È un dato di fatto: la pandemia ci ha fatto superare un limite, ha fatto sì che la storia sanitaria di un cittadino diventasse un prerequisito per la vita sociale, da intendersi nella sua accezione più ampia di “vita in una società”.
Una nuova pandemia per un nuovo virus è l’ultima cosa che si potrebbe augurare, ma se si verificheranno situazioni analoghe, probabilmente per i governatori sarà più facile adottare provvedimenti di una pervasività simile a quella sdoganata negli ultimi anni.

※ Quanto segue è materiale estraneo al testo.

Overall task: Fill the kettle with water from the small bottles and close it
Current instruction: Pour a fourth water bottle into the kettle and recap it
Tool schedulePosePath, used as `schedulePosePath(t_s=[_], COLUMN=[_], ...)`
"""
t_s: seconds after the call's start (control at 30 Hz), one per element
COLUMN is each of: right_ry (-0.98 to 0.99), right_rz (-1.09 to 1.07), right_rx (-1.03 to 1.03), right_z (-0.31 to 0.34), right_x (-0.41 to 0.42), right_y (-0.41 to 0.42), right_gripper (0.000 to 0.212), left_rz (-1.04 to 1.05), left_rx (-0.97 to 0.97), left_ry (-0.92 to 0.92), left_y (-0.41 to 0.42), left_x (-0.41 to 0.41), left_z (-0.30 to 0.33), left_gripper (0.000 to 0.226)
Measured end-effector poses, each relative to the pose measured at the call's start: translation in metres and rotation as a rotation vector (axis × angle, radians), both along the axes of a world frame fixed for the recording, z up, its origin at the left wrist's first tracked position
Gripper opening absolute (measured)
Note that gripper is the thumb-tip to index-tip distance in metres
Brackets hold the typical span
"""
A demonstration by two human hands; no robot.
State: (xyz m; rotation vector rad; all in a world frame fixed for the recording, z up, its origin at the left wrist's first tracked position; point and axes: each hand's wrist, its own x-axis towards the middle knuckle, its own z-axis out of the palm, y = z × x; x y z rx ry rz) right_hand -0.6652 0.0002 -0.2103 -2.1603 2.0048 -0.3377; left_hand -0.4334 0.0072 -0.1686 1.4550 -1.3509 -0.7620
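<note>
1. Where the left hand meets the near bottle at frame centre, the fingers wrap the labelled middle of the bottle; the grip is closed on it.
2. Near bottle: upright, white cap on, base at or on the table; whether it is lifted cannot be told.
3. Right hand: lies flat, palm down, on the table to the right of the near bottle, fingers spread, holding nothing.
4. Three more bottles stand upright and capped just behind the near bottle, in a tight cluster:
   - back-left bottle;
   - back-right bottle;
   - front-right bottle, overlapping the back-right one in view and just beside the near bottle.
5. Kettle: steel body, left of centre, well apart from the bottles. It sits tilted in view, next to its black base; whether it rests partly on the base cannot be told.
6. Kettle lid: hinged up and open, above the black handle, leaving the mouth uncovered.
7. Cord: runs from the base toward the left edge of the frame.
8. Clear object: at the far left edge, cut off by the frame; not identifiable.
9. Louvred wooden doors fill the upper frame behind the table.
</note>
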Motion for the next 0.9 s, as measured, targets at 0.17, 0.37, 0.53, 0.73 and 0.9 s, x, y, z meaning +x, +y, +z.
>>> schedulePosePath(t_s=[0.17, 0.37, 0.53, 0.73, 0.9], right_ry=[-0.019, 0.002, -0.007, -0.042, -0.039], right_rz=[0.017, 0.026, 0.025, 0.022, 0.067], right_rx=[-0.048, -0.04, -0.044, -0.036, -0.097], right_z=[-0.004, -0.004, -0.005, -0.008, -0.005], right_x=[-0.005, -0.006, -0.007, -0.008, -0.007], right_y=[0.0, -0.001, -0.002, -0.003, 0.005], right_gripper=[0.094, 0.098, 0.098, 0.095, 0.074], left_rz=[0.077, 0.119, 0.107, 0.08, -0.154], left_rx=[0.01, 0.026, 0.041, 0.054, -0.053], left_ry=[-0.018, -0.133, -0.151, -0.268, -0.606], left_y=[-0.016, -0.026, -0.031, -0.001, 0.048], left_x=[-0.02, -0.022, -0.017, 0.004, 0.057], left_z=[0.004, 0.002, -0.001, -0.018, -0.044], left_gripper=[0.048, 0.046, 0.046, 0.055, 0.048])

Gestori di locali, impiegati di uffici pubblici, personale dei mezzi di trasporto pubblico hanno avuto l’obbligo di accedere a queste informazioni, fino a pochi anni fa riservate. Tutto questo per tutelare la salute di tutti. Si è anche fatto appello alla responsabilità dei cittadini per permettere a un’applicazione di tracciarne gli spostamenti per registrare tutte le persone alle quali sono stati vicini.

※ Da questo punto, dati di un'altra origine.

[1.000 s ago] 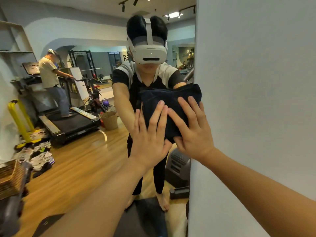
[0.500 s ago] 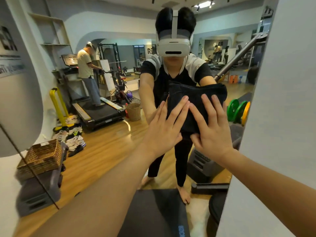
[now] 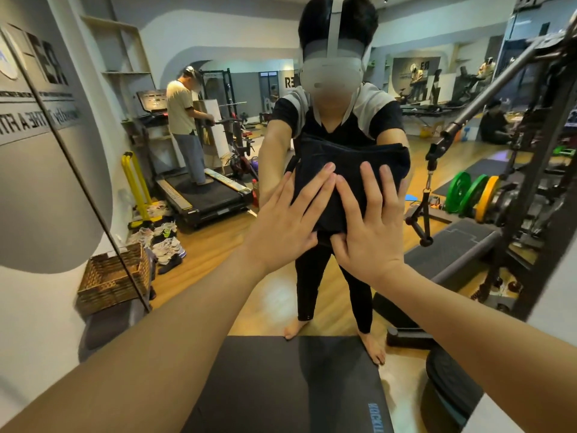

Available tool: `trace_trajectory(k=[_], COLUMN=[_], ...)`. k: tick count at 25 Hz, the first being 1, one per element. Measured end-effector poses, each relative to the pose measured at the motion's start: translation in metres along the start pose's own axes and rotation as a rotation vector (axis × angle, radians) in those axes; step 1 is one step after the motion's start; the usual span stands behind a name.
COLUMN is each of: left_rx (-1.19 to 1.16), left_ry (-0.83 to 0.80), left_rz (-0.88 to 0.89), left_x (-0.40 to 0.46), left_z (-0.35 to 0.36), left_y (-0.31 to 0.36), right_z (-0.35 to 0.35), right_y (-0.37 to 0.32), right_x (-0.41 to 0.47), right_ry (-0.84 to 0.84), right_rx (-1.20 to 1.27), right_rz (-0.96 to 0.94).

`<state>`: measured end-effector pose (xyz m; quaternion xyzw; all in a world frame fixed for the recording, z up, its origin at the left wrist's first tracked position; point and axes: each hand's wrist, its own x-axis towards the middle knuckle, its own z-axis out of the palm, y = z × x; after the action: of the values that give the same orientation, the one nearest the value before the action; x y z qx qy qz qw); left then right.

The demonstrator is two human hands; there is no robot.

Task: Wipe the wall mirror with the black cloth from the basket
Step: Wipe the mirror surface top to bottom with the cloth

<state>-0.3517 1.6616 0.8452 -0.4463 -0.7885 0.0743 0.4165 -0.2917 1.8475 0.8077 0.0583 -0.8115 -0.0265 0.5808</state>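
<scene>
Both hands flat with fingers straight, left hand (image 3: 282, 223) and right hand (image 3: 371, 229) side by side, pressing black cloth (image 3: 346, 170) against wall mirror (image 3: 218, 276), nothing grasped, wicker basket (image 3: 112, 276) reflected at lower left.

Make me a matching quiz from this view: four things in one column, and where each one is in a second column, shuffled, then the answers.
Things:
1. black cloth
2. woven basket
3. green weight plates
4. treadmill

Places:
A. far right, on a rack
B. lower left, by the mirror's edge
C. under both flat hands, on the glass
D. behind, left of centre, a person standing on it

Pairs: 1-C, 2-B, 3-A, 4-D
</scene>
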Motion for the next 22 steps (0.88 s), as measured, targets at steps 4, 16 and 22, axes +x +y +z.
trace_trajectory(k=[4,16,22], left_rx=[0.004,0.071,0.046], left_ry=[0.008,-0.029,-0.045], left_rz=[-0.007,-0.149,-0.206], left_x=[-0.041,-0.191,-0.252], left_z=[0.001,-0.009,0.015], left_y=[-0.045,-0.184,-0.220], right_z=[0.022,0.092,0.129], right_y=[-0.055,-0.244,-0.302], right_x=[0.012,0.049,0.041], right_ry=[-0.011,-0.109,-0.090], right_rx=[0.011,0.039,0.078], right_rz=[-0.004,-0.081,-0.146])
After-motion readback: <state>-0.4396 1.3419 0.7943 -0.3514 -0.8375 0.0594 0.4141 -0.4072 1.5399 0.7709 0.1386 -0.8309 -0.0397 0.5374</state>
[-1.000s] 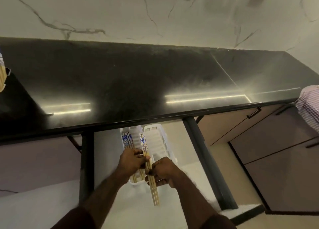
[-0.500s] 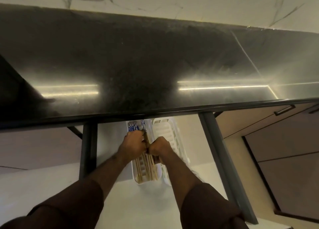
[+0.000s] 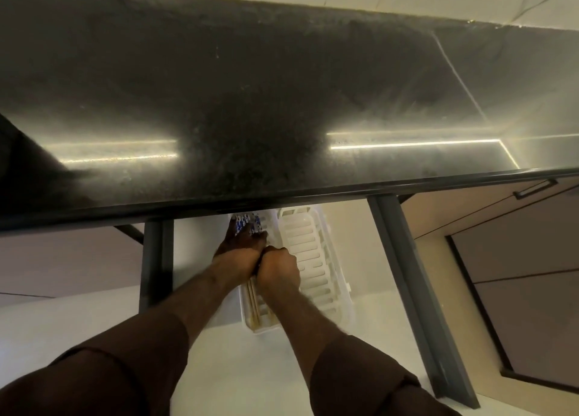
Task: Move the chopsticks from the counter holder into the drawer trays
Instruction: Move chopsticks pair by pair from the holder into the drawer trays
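Under the counter edge the drawer (image 3: 219, 368) stands pulled out, with two white slatted trays side by side. Wooden chopsticks (image 3: 253, 302) with blue patterned tops lie lengthwise in the left tray (image 3: 244, 313). My left hand (image 3: 239, 249) reaches over the tray's far end, its fingers stretched onto the patterned tops. Beside it, touching, my right hand (image 3: 279, 268) is curled over the middle of the chopsticks and hides them there. The right tray (image 3: 310, 252) shows only its slats. The counter holder is out of view.
The black stone counter (image 3: 282, 86) overhangs the drawer's far end. Grey drawer sides (image 3: 404, 274) run left and right of the trays. Beige cabinet fronts with a dark handle (image 3: 535, 188) stand at the right.
The chopsticks that my right hand held up above the tray now lie down in the left tray. Both hands moved forward toward the tray's far end, and my view tilted further down.
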`<move>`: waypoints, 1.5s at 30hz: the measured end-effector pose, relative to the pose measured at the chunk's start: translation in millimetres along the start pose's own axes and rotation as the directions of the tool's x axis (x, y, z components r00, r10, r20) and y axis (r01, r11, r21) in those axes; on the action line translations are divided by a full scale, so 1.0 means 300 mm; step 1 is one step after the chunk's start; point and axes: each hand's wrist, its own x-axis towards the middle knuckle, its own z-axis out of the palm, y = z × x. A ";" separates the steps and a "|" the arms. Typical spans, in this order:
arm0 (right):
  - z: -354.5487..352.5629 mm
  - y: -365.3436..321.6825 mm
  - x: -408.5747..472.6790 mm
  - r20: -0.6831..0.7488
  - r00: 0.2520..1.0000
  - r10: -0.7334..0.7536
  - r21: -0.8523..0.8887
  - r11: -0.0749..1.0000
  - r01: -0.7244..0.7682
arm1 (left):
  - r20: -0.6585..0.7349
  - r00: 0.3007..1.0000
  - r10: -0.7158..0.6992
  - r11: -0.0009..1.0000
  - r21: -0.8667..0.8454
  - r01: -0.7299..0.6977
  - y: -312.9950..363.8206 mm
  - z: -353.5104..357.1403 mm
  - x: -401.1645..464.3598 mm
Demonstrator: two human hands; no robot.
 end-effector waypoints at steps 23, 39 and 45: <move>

Da ultimo, i dati sanitari passeranno in mano all’Agenzia delle Entrate, che dovrà emettere delle sanzioni per categorie di cittadini non vaccinati.

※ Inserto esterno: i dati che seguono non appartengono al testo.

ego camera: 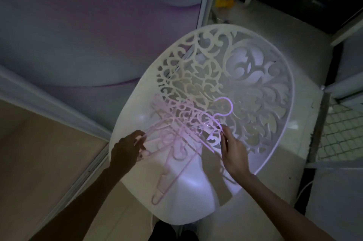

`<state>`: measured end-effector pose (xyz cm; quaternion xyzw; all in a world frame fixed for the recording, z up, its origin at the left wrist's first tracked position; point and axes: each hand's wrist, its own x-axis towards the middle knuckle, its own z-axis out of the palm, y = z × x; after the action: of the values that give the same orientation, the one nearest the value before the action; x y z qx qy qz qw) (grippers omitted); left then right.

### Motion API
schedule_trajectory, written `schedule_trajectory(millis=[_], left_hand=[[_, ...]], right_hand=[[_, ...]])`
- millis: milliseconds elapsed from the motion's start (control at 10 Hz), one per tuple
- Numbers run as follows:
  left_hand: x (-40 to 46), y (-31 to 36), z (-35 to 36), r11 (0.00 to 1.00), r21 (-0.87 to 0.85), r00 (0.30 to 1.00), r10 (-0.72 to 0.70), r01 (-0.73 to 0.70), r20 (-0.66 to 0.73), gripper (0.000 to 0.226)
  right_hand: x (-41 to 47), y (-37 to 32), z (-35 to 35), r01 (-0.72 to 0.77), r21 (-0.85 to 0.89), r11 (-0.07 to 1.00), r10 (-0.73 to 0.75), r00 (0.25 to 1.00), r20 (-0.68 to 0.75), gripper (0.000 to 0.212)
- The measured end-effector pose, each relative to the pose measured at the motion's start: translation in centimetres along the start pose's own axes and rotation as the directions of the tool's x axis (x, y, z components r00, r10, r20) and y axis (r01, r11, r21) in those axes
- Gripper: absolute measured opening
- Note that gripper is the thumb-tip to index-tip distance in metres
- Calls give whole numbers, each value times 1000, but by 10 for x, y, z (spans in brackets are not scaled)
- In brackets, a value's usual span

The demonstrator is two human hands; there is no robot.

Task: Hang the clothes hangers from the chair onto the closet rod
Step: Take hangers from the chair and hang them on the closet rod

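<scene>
Head view: looking steeply down at a white chair (pixel 279 75) with a lacy cut-out back, in dim light.
Closet door: left of the chair, a sliding panel (pixel 64 24) with a pale purple wave pattern; metal track along its foot.
Closet rod: nowhere in view.
Left hand (pixel 125 150): at the chair's left front edge, fingers curled round the ends of several pink hangers, likely to keep the bundle together for one lift.
Pink hangers (pixel 176 138): loose tangled heap on the chair seat, thin plastic frames crossing at odd angles, one reaching toward the front edge; exact count unclear.
Top hanger hook (pixel 225 107): curved hook raised toward the chair back, above the heap.
Right hand (pixel 233 150): at the heap's right side, thumb and fingers pinching the frame of the hooked hanger just below its neck, seemingly to pull it free.
In the way: hangers interlocked, so one pulled alone may drag its neighbours; chair pushed close against the closet door.
Right of the chair: pale floor, a metal post, a tiled patch (pixel 341 132).
Behind the chair: a small yellow object (pixel 224 2) on the floor, too blurred to name.
</scene>
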<state>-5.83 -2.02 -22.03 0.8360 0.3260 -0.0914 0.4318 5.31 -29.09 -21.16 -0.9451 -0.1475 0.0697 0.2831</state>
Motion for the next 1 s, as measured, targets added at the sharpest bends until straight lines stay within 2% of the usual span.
schedule_trajectory(millis=[100, 200, 300, 400, 500, 600, 700, 800, 900, 1000], left_hand=[[-7, 8, -19, 996, 30, 996, -80, 78, 39, 27], [-15, 0, -22, 989, -14, 990, -144, 144, 10, 35], [-29, -26, -11, 983, 9, 983, -181, 181, -41, 35], [-34, -34, -12, 979, 186, 980, -42, 79, -195, 34], [-33, -36, -20, 928, 369, 985, 22, 44, -172, 36], [-23, -29, -32, 907, 418, 990, 13, 48, -142, 37], [-23, -16, -39, 924, 380, 996, 0, 35, -91, 35], [-28, -6, -43, 901, 431, 999, 49, -41, -7, 33], [-36, 12, -49, 832, 529, 986, 152, -165, 70, 49], [-44, 35, -67, 804, 563, 982, 148, -190, 119, 36]], right_hand=[[6, -14, -13, -94, 115, 989, 91, 995, 38, 26], [7, -20, -2, -370, 444, 816, 310, 928, 204, 22], [-7, -18, 12, -528, 450, 720, 432, 849, 305, 20], [-19, -19, 12, -344, 254, 904, 332, 939, 88, 19], [-11, -19, -2, -229, -39, 973, 229, 973, -12, 23], [7, -19, -21, -158, -203, 966, 160, 987, -7, 21], [23, -24, -36, -175, -240, 955, 194, 979, 60, 17], [27, -36, -45, -110, -285, 952, 153, 979, 132, 15], [29, -55, -60, -91, -352, 932, 171, 964, 204, 18], [40, -70, -81, -229, -249, 941, 299, 906, 298, 17]])
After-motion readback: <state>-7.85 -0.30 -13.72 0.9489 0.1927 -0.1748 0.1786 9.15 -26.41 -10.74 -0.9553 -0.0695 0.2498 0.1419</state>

Nel meccanismo che si è creato, è necessario che tali “prerequisiti sanitari” siano esibiti, e per farlo serve che questi vengano certificati. Questo significa che i dati dei cittadini sono sottoposti a una circolazione crescente, uscendo dal comparto sanitario, risultando, per definizione, più esposti. Per aumentare la sicurezza della salute delle persone si è sottoposto a un rischio maggiore i loro dati sanitari.
La cyber secuirty ancora più al centro: Spindox dà vita a Oplium Italia
È bene chiarirlo, l’intenzione di questo articolo resta quella di ribadire alcune delle misure adottate per proteggere la salute dei cittadini e di guardarle con senso critico, riflettendo sul paradosso proposto in termini di sicurezza dei dati. Questa riflessione prende ispirazione dall’evento internazionale “Artificial Intelligence & Cybersecurity for human health” organizzato da Italia, Israele ed Eau al Padiglione Italia di Expo 2020 Dubai.
Spindox è una società che da sempre pone la cyber security al centro delle sue policy e, soprattutto, del suo offering. In particolare, a Gennaio 2022, Spindox ha dato vita a Oplium Italia S.r.l., una joint venture nata in collaborazione con Oplium Ltda, società brasiliana specializzata in soluzioni e servizi di cyber security per il business. Le aziende hanno bisogno sempre di maggiore sicurezza e Spindox incontra tali esigenze rafforzando il proprio posizionamento in questo comparto.
In virtù del nostro legame con questo tema riteniamo necessario compiere riflessioni di più ampio respiro. Vogliamo volgere lo sguardo anche verso ciò che non è prettamente tecnico ma che riguarda il contesto politico, sociale e tecnologico nel quale operiamo.